### PROBLEM REQUIREMENTS
Your answer should be a single number: the count of lines in the listing that contain "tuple".

### DATA UNDER STUDY
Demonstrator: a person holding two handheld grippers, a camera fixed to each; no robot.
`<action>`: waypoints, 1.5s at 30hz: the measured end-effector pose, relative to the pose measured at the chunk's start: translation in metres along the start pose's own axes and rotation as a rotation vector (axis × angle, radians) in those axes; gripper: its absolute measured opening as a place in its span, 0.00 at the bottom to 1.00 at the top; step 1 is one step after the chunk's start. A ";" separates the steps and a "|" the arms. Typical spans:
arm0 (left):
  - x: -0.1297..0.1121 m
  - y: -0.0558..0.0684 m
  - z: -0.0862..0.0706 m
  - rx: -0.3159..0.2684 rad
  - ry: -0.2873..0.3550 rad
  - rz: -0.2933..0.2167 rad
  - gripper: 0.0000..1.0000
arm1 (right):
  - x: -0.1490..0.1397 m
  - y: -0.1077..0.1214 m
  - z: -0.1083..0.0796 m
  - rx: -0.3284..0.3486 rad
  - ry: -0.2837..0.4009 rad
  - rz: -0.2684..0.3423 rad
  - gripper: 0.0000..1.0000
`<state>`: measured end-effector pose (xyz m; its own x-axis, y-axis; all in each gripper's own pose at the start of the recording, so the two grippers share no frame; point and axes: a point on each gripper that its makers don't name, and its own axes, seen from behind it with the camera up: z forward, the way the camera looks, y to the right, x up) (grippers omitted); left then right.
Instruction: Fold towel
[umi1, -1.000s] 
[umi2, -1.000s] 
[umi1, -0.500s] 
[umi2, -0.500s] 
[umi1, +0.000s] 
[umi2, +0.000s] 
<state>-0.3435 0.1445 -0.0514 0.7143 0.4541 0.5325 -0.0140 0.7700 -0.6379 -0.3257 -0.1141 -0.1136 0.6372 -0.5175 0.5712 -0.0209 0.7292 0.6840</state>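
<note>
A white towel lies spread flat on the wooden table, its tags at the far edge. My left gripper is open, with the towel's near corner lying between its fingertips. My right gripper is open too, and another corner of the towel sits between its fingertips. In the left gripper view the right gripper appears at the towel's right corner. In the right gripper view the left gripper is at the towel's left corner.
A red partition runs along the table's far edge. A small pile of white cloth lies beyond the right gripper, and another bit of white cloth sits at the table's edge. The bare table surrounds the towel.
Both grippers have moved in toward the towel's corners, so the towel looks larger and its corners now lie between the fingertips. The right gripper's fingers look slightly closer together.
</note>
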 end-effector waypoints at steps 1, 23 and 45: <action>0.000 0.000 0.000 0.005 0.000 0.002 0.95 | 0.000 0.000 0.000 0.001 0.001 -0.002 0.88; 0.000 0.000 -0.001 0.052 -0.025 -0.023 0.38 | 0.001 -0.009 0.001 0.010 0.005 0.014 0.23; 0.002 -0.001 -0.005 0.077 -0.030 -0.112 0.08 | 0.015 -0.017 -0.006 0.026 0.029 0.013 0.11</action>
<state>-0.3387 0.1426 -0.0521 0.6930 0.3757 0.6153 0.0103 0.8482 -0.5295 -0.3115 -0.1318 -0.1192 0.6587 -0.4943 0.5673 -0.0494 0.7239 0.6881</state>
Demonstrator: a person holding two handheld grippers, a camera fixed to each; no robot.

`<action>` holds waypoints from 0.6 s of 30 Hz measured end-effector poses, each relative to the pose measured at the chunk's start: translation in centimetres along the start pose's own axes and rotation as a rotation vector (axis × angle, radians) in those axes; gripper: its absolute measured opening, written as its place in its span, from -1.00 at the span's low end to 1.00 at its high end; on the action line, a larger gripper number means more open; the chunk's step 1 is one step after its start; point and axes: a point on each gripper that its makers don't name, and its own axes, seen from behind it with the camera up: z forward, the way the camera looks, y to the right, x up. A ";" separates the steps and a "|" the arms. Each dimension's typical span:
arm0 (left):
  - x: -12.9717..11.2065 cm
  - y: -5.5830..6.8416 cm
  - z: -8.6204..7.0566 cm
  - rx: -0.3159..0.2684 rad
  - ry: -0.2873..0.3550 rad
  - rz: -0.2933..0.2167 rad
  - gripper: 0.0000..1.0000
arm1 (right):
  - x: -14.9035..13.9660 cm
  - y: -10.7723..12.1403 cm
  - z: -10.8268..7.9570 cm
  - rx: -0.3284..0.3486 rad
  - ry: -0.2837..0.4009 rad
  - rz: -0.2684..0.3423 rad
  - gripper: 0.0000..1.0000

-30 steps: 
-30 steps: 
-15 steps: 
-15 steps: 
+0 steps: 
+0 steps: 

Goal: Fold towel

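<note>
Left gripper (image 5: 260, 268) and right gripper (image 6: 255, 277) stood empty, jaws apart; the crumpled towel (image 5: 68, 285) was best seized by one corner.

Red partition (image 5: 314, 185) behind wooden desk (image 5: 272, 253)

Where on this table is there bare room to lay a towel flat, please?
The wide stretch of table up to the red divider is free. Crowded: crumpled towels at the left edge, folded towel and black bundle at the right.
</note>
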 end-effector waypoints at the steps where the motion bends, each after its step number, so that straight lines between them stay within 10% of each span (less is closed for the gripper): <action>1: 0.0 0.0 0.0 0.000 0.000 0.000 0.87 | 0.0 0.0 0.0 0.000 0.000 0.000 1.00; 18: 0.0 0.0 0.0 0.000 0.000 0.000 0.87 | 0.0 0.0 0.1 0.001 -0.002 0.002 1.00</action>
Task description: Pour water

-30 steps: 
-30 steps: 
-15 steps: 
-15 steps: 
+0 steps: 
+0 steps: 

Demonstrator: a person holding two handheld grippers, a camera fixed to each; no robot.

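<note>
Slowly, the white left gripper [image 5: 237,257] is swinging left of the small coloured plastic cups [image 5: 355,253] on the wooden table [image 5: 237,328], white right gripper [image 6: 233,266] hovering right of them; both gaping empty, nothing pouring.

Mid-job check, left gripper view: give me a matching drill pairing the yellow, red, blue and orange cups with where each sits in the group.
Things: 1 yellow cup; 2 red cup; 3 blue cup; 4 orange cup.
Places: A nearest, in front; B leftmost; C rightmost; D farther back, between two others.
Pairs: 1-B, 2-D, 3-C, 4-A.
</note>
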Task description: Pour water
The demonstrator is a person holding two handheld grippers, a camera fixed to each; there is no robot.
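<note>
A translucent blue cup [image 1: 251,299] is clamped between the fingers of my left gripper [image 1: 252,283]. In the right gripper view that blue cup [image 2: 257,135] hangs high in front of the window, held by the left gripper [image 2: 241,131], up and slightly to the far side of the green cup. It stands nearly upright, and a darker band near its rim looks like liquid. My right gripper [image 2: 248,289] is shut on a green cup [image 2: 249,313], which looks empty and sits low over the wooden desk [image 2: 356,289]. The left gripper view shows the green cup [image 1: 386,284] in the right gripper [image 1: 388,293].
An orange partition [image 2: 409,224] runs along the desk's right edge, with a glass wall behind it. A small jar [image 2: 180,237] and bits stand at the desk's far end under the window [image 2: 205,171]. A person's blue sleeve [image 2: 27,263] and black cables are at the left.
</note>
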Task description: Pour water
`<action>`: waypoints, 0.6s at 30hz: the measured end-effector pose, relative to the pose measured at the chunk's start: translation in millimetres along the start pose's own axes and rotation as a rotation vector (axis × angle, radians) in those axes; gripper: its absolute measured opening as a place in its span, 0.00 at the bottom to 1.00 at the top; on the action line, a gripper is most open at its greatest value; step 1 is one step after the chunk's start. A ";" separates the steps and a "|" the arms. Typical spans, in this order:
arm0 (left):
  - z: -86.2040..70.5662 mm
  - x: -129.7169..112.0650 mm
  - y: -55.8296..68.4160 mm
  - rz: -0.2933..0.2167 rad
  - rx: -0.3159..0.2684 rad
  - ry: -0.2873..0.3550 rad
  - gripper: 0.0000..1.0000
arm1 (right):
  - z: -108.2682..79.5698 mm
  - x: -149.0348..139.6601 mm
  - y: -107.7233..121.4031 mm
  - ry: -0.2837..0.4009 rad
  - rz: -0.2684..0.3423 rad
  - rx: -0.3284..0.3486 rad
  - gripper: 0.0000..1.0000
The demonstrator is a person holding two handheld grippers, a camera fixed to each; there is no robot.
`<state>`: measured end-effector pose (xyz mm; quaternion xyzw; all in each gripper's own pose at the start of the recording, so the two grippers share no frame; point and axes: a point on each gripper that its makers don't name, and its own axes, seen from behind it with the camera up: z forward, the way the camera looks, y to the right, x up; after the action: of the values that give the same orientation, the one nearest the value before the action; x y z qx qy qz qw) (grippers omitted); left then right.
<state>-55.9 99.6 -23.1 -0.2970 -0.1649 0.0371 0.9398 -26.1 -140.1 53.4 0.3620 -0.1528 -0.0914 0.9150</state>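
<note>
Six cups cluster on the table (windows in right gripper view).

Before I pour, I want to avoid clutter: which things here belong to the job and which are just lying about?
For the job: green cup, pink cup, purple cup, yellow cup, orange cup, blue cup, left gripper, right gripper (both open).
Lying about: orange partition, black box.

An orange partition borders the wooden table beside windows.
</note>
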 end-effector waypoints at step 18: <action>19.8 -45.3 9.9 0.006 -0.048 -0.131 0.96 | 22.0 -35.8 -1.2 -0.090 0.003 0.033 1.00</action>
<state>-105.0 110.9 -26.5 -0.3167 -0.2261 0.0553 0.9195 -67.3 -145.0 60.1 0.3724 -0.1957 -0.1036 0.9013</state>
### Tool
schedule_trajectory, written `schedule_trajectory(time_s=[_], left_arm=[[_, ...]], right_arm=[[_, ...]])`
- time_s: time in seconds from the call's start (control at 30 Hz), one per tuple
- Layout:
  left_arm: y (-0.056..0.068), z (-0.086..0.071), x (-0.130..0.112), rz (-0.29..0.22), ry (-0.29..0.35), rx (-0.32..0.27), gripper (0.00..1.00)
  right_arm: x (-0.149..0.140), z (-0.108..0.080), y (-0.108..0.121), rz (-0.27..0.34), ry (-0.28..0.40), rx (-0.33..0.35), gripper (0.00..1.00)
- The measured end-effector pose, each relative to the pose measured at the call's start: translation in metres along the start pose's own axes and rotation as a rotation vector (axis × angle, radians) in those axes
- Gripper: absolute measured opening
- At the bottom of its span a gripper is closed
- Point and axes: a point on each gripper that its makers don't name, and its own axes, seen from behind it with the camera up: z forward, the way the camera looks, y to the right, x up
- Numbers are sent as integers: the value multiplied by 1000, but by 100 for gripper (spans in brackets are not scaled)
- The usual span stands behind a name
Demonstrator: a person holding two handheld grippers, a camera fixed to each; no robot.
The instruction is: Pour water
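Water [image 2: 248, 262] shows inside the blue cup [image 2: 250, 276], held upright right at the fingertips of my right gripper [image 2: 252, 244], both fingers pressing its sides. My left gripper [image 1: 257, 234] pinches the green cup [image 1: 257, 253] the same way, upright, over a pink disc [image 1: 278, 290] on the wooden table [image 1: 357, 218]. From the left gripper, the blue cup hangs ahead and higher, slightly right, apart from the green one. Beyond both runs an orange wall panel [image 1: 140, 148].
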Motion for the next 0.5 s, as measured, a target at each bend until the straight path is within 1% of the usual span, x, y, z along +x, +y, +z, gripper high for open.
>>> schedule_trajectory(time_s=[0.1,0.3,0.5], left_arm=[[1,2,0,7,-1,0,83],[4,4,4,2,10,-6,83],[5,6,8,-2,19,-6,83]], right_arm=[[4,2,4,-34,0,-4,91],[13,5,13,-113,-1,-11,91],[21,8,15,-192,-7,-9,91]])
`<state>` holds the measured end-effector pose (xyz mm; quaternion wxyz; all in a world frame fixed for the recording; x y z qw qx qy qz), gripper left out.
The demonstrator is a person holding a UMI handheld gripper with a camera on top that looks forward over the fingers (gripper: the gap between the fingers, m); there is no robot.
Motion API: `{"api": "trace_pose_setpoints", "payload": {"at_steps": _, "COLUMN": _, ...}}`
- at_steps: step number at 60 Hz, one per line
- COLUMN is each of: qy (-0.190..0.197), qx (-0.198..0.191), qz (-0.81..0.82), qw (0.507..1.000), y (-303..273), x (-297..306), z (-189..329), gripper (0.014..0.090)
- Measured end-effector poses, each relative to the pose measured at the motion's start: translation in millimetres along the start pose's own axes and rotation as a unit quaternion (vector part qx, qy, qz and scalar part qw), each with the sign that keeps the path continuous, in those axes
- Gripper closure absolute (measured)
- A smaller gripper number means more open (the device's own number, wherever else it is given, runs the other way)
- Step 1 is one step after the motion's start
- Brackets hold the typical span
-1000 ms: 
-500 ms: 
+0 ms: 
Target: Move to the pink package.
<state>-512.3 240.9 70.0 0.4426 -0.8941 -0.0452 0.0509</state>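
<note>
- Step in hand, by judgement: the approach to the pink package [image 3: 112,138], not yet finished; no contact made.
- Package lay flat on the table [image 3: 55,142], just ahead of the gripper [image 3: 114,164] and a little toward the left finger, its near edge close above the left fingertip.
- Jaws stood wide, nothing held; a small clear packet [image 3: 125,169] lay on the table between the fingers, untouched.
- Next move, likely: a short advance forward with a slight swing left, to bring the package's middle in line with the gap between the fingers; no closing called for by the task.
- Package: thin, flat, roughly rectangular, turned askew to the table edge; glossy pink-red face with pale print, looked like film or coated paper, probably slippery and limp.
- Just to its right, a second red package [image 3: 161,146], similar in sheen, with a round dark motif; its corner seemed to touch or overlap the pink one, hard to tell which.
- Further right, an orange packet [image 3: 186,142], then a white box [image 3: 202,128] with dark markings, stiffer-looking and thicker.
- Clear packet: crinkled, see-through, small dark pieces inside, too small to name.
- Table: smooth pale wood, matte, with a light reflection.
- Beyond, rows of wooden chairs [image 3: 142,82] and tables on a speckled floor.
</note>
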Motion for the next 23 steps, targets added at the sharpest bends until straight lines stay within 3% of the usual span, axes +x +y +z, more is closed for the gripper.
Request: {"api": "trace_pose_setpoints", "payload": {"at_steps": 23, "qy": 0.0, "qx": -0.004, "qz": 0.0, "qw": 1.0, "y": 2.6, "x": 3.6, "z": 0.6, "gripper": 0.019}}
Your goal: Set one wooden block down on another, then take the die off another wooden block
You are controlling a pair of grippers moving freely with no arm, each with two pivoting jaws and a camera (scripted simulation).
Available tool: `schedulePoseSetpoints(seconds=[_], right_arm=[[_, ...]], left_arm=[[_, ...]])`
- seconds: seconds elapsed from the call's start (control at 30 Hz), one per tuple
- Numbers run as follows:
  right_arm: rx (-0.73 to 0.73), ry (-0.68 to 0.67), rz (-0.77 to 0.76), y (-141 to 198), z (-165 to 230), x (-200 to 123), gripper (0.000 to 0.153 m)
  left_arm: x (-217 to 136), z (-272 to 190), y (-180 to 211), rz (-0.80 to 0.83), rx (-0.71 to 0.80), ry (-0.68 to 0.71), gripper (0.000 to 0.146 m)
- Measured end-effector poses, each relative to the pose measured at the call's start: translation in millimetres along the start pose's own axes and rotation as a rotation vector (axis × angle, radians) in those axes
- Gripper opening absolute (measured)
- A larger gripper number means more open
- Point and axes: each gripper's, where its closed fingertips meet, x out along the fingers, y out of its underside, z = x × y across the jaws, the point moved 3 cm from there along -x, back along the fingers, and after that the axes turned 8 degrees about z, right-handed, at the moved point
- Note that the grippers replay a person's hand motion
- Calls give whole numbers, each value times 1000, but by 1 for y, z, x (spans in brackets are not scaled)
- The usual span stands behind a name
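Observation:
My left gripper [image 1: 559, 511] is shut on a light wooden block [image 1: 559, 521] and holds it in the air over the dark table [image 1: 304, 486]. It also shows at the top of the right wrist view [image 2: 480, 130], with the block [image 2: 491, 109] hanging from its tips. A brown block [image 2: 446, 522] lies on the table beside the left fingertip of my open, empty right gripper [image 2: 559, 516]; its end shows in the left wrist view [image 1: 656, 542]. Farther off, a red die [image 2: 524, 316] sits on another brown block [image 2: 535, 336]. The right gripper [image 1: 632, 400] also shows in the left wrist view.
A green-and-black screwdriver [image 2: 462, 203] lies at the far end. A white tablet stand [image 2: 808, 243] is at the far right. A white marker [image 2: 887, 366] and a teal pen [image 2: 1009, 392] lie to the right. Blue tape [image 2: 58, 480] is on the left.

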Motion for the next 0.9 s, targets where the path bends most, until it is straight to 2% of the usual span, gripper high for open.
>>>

### RESULT OF THIS TASK
2